Baobá é uma árvore suntuosa de origem africana que, na cultura yorubá, representa a conexão entre terra e céu, entre mundo material e sobrenatural, a ligação com os tempos imemoriais, o tempo do mito. Cortar um Baobá é vê-lo sangrar, tal qual os povos diversos do Brasil que tiveram a conexão com suas raízes historicamente interrompida.
A peça/contação de história é um resgate de memória. A atriz Isabel Oliveira conta e reproduz áudios de histórias de mulheres negras ligadas às suas tradições familiares, aos seus aprendizados passados de geração em geração. Vemos hoje que estes são saberes que sobrevivem nas margens, nas brechas de uma estrutura social que insiste em mantê-los subalternizados e que relembrá-los faz parte de um dever histórico.

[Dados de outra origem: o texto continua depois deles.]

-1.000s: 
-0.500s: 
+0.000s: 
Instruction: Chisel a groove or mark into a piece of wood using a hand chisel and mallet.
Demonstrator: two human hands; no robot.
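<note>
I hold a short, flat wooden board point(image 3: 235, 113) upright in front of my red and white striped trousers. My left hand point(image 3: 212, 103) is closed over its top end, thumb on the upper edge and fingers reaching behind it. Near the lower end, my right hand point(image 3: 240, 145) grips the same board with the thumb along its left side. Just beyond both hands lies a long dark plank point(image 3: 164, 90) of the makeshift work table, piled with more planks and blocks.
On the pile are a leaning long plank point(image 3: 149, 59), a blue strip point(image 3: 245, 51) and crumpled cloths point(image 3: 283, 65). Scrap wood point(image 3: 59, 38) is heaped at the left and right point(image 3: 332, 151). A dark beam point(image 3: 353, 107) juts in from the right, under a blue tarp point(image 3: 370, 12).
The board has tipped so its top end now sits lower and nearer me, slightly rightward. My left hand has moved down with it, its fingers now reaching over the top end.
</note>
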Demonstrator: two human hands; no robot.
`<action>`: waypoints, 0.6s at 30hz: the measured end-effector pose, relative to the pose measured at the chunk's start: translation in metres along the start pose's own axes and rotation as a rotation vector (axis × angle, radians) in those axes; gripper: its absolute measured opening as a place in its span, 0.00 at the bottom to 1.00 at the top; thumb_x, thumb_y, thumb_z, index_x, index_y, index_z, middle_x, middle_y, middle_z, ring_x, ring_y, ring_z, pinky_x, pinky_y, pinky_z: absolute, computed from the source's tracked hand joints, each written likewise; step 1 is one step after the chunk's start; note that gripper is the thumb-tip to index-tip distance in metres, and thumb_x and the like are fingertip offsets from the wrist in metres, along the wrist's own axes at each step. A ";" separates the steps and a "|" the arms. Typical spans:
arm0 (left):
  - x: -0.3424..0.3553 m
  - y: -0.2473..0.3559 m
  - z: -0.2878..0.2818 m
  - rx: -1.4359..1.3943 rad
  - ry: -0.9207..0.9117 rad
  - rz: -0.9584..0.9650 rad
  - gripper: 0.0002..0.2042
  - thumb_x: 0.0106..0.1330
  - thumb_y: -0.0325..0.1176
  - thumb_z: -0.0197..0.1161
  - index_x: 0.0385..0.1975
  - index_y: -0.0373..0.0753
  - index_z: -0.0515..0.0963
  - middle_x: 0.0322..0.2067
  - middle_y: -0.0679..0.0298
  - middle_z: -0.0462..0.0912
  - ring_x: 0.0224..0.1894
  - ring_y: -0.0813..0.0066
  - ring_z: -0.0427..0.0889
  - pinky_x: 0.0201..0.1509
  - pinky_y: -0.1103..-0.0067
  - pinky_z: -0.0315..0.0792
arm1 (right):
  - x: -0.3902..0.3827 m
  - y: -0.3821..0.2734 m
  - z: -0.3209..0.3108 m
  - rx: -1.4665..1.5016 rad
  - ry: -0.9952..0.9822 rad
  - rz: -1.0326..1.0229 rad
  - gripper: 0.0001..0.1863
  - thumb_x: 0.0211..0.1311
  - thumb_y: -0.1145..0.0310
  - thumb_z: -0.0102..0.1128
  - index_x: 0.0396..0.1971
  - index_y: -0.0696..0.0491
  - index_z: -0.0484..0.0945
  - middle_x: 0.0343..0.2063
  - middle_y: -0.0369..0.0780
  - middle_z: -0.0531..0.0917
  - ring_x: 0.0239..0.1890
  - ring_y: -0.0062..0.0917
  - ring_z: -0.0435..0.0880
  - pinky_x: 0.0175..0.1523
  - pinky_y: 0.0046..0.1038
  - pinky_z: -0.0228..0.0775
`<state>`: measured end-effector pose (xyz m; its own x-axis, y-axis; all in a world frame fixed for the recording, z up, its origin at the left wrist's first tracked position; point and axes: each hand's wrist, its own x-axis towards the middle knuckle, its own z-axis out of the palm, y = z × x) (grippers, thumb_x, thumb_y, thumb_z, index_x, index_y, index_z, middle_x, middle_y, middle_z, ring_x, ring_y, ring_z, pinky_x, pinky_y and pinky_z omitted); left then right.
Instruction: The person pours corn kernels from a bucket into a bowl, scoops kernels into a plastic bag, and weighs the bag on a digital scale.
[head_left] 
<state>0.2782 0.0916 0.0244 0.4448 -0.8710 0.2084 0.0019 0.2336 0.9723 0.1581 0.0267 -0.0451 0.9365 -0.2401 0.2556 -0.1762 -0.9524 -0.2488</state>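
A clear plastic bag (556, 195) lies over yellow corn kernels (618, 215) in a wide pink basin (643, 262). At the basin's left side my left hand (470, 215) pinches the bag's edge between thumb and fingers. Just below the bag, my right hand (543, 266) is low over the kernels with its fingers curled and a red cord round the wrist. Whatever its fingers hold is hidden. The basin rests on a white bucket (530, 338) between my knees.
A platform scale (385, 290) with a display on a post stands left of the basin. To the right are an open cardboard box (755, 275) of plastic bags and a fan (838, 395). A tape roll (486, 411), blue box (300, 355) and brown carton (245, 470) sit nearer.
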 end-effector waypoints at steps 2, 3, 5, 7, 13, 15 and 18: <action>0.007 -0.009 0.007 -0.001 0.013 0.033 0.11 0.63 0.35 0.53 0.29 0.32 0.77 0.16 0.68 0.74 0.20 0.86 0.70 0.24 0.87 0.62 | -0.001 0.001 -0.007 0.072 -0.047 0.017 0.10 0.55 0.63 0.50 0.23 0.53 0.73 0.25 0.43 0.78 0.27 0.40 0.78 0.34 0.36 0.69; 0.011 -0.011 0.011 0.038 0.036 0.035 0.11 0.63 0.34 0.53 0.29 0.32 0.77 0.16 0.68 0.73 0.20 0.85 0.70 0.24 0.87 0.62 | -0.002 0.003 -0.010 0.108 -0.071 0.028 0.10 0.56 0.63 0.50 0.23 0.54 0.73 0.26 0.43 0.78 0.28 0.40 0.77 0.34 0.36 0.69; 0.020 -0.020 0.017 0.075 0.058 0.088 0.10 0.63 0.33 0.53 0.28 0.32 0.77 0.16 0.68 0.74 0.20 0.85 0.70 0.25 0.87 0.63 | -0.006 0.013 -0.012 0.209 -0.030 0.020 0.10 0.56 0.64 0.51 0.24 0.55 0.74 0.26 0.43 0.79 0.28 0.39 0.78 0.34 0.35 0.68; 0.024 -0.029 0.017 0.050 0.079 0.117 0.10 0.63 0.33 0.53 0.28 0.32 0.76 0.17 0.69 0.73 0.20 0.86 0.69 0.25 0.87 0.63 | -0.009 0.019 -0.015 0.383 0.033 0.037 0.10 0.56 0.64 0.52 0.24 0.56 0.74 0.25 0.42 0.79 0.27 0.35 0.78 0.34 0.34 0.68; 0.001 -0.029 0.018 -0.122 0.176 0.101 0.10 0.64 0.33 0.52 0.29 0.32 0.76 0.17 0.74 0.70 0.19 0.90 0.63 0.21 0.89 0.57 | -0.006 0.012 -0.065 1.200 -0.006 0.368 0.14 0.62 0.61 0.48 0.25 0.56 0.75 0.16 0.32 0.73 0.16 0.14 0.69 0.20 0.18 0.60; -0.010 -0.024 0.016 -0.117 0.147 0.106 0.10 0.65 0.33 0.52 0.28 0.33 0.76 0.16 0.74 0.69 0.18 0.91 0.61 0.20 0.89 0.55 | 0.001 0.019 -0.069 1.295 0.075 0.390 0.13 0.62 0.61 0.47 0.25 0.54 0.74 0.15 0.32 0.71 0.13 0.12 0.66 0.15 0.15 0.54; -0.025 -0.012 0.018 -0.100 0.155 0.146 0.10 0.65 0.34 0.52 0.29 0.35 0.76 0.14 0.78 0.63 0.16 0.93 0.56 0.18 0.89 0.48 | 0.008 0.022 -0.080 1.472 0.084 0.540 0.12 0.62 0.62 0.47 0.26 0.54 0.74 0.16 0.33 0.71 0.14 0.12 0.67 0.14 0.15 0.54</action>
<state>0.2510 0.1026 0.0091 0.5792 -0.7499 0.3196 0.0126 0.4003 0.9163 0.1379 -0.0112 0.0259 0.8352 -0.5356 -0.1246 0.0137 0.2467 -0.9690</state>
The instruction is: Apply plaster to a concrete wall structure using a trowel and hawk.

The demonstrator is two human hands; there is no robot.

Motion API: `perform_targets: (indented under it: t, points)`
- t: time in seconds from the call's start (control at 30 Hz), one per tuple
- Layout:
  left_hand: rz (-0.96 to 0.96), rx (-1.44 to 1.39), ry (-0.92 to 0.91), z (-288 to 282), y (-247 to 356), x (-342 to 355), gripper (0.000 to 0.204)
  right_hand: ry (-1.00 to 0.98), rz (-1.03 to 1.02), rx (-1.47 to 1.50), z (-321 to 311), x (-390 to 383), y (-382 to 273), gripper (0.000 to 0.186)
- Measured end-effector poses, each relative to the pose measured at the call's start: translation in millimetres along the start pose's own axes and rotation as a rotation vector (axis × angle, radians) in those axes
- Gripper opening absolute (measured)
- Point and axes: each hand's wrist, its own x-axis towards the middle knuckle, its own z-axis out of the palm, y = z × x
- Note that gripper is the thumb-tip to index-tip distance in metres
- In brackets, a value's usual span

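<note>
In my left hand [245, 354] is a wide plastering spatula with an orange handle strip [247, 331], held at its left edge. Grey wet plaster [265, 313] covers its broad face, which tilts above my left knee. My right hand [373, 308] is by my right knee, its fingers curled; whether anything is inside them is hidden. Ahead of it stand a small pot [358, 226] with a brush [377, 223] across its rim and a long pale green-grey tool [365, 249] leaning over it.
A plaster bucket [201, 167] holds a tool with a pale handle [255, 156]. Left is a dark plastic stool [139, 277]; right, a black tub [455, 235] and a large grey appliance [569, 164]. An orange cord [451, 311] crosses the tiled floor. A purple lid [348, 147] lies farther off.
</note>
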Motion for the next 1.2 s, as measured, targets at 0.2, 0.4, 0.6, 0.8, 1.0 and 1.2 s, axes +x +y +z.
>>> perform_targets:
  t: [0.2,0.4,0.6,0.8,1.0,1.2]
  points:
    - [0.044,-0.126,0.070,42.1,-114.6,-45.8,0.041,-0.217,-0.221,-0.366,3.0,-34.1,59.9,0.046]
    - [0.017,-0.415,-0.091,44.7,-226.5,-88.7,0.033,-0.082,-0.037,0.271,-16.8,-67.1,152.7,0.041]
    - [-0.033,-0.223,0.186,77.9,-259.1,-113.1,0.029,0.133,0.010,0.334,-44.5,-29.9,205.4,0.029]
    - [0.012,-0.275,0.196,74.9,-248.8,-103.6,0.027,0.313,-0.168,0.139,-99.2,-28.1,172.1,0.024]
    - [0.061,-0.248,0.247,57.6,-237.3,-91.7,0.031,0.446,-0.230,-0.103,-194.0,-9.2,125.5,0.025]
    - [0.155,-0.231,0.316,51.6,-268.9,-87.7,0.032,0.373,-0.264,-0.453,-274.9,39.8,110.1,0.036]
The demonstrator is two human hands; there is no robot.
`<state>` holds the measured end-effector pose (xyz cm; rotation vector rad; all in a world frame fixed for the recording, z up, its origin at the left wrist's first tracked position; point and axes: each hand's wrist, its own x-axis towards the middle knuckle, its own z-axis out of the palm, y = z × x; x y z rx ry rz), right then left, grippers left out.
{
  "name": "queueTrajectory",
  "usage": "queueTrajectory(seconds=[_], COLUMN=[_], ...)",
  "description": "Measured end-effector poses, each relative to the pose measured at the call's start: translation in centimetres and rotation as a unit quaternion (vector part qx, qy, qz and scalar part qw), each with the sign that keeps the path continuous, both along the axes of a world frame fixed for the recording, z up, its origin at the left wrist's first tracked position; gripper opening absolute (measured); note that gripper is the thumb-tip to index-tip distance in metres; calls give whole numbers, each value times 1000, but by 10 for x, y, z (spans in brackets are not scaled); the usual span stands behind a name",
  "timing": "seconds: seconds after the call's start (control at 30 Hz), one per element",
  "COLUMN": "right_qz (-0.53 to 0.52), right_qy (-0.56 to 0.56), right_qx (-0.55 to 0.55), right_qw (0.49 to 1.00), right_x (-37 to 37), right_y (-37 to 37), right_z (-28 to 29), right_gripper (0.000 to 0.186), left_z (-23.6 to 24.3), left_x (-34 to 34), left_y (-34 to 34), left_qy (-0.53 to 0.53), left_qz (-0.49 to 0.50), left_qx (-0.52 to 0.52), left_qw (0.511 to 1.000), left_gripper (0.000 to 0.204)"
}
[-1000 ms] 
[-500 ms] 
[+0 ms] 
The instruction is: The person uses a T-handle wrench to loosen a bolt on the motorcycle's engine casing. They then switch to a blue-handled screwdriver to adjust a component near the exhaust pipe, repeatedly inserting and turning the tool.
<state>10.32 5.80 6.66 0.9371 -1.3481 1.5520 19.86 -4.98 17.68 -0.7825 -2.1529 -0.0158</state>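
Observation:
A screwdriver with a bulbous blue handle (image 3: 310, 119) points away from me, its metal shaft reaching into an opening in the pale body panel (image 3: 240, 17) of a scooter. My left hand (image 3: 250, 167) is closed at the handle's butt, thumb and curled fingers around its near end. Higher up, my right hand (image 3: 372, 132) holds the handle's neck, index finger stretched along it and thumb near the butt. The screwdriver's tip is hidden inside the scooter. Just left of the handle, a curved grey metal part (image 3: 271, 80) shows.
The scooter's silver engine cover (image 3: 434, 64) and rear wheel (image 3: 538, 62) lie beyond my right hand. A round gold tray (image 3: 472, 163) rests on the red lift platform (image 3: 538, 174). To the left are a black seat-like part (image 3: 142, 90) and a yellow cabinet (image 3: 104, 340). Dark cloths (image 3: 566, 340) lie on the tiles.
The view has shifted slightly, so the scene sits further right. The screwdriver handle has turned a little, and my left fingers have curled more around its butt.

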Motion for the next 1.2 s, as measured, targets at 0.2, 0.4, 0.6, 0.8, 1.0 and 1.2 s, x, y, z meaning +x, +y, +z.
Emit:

A peça, então, nos convida a fazer esse resgate. A atriz canta e conta histórias enquanto passa um café a ser compartilhado com o público, numa atmosfera intimista e de diálogo que é capaz de quebrar pré-conceitos. Nesse sentido, vou observar aqui dois pontos estéticos que acredito que possam contribuir para a construção do espetáculo. São eles:
Dado o formato que sugere uma conversa aberta com o público, noto que o uso excessivo das gravações provoca um distanciamento entre a atriz e o espectador. A gravação é fixa, tem menos interferência da memória oral, da palavra escolhida para contar naquele dia, da ressignificação que uma história sofre ao ser revivida por outra pessoa.
Além disso, o formato da contação de história nos dá algumas liberdades que são interessantes de serem exploradas. A personagem pode ir e vir no corpo da atriz, que pode ter consciência de estar diante do público desde o começo. Afinal, ela veio aqui com uma missão histórica, que ela sabe perfeitamente qual é. Quando Isabel apresenta a peça nos agradecimentos finais, ela se coloca de forma extremamente contundente, e imagino que essa postura da artista que pensa, da atriz que decide contar uma história importante, pode aparecer desde o início, sem precisar se esconder inteiramente atrás da personagem. A atriz é, afinal, também uma Baobá, ela também faz conexões entre mundos, entre mito e espectador, entre culturas, entre povos. Essa postura aparece com força, por exemplo, quando podemos ouvir a voz que falha a construção de personagem ao cantar “eu quase que não consigo ficar na cidade sem viver contrariado”.
No mais, que a peça curitibana circule, que ganhe ainda outras cidades, outros estados e que, tal qual a árvore, cresça, se reconecte, que reposicione o tempo. É sempre bonito ver um grupo de artistas que viaja: é que a história vem de longe, vem de sempre e vem querendo ser contada.